> _What needs to be done_
From the listing below, retype exactly the line holding "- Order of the", the line holding "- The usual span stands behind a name", and the lines between them; skip everything else.

> _Material provided_
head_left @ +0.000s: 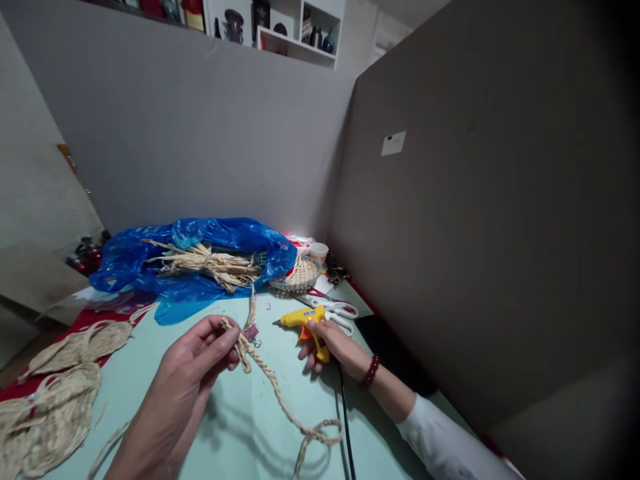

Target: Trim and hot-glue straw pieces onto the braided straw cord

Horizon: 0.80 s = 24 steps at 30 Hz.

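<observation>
My left hand (200, 363) pinches the folded end of a braided straw cord (273, 381) between thumb and fingers. From there the cord runs down to the right and makes a loose loop near the bottom of the view. My right hand (333, 347) is wrapped round the handle of a yellow hot glue gun (303, 316), its dark nozzle pointing left toward the cord's held end, a gap apart. An orange trigger shows by the fingers, and a black cable (345, 413) trails down from the gun. White-handled scissors (345, 310) lie just behind my right hand.
A blue plastic bag (190, 308) holding a bundle of dried straw (215, 261) lies at the back. Beside it are a woven basket (297, 277) and a paper cup (319, 251). Woven straw pieces (60, 407) lie at left. Grey partitions (225, 133) enclose the table (240, 427).
</observation>
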### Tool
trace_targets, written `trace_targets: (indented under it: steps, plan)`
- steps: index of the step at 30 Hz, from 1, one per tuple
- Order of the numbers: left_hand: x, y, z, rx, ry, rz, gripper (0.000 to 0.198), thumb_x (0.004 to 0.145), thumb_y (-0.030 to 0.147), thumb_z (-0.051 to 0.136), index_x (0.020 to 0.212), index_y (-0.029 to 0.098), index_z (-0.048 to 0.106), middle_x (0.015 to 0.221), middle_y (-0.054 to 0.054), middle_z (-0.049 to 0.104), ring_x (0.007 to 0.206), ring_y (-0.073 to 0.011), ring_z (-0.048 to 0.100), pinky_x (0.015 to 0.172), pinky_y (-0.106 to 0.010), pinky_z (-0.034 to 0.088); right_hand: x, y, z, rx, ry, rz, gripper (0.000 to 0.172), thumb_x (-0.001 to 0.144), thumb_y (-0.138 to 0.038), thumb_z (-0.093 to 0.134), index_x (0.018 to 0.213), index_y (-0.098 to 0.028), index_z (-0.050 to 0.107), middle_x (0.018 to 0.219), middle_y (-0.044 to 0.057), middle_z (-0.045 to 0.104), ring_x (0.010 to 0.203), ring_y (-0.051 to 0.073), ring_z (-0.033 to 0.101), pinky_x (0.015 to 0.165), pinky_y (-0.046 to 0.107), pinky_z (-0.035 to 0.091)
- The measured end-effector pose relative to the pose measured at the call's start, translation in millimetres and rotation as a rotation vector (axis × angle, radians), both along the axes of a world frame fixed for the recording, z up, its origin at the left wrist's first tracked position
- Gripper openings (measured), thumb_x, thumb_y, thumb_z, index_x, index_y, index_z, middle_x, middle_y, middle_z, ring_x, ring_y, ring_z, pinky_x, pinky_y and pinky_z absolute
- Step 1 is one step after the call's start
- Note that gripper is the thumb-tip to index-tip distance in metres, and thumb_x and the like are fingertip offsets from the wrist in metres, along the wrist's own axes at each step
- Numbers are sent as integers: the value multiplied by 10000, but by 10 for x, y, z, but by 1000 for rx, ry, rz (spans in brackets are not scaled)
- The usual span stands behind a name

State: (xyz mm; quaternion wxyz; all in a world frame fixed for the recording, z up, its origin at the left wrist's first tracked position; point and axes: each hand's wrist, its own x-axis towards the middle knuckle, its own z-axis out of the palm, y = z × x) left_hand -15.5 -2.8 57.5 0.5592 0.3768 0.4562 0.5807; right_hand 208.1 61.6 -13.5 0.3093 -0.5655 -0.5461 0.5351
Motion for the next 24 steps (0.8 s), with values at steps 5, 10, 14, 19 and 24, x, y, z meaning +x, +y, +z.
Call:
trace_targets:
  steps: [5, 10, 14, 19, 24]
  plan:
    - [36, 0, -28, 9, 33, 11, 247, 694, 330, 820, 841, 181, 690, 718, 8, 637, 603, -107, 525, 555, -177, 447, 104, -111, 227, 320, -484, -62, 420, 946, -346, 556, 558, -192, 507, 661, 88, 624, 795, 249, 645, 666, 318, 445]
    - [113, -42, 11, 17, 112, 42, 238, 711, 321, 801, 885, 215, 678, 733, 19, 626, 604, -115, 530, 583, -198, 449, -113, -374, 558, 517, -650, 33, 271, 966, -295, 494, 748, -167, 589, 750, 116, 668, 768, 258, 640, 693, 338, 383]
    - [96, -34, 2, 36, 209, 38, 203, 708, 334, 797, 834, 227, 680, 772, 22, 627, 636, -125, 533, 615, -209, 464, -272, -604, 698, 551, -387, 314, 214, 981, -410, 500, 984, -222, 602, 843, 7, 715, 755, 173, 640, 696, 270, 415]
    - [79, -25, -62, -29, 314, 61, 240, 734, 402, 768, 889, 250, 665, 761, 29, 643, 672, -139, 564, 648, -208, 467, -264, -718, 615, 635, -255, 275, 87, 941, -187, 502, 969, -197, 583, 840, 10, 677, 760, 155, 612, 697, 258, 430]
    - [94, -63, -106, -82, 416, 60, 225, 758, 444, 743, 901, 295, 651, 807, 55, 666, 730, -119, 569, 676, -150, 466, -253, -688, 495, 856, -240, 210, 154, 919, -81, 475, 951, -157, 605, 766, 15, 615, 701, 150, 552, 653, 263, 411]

> _Written answer_
- Order of the numbers: left_hand: x, y, z, rx, ry, rz, gripper (0.000 to 0.198), thumb_x (0.004 to 0.145), thumb_y (-0.030 to 0.147), thumb_z (-0.051 to 0.136), index_x (0.020 to 0.212), index_y (-0.029 to 0.098), index_z (-0.048 to 0.106), middle_x (0.015 to 0.221), middle_y (-0.054 to 0.054), middle_z (-0.049 to 0.104), ring_x (0.007 to 0.206), ring_y (-0.073 to 0.011), ring_z (-0.048 to 0.100), pinky_x (0.015 to 0.172), pinky_y (-0.106 to 0.010), pinky_z (-0.034 to 0.088); right_hand: x, y, z, rx, ry, rz, gripper (0.000 to 0.172), thumb_x (-0.001 to 0.144), thumb_y (-0.138 to 0.038), thumb_z (-0.093 to 0.134), index_x (0.018 to 0.213), index_y (-0.098 to 0.028), index_z (-0.050 to 0.107), middle_x (0.018 to 0.219), middle_y (-0.044 to 0.057), middle_z (-0.045 to 0.104), ring_x (0.010 to 0.203), ring_y (-0.051 to 0.073), ring_z (-0.033 to 0.101), pinky_x (0.015 to 0.165), pinky_y (-0.046 to 0.107), pinky_z (-0.035 to 0.091)
- The measured end-effector pose relative to the pose measured at the call's start, translation in millimetres and rotation as a rotation vector (axis × angle, radians), both along the axes of a world frame fixed for the recording, z up, its origin at the left wrist's first tracked position
- Gripper openings (measured), thumb_x, thumb_y, thumb_z, index_x, index_y, index_z, middle_x, middle_y, middle_z, ring_x, ring_y, ring_z, pinky_x, pinky_y and pinky_z absolute
- Step 1 is one step after the call's start
- Note that gripper is the thumb-tip to index-tip distance in metres, and thumb_x and the like are fingertip offsets from the wrist in metres, along the wrist's own axes at each step
- Numbers are sent as integers: the value multiplied by 10000, but by 10 for x, y, z, but by 1000 for rx, ry, rz (spans in brackets are not scaled)
- The usual span stands behind a name

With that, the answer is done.